>>>
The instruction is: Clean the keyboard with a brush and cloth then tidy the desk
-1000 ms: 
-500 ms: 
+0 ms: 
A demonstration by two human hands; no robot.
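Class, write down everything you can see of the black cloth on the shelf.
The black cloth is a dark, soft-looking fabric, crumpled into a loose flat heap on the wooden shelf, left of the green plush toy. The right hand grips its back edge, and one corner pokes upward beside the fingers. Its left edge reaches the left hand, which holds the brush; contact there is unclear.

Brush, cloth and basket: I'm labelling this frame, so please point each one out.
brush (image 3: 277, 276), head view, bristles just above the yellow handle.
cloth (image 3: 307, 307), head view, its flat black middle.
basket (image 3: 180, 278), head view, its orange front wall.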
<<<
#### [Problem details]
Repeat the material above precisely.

#### [Your solution]
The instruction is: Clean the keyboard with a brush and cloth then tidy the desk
-1000 ms: 
-500 ms: 
+0 ms: 
A demonstration by two human hands; no robot.
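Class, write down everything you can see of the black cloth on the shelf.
The black cloth is a dark, soft-looking fabric, crumpled into a loose flat heap on the wooden shelf, left of the green plush toy. The right hand grips its back edge, and one corner pokes upward beside the fingers. Its left edge reaches the left hand, which holds the brush; contact there is unclear.

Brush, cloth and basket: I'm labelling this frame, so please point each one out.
brush (image 3: 277, 276), head view, bristles just above the yellow handle.
cloth (image 3: 307, 307), head view, its flat black middle.
basket (image 3: 180, 278), head view, its orange front wall.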

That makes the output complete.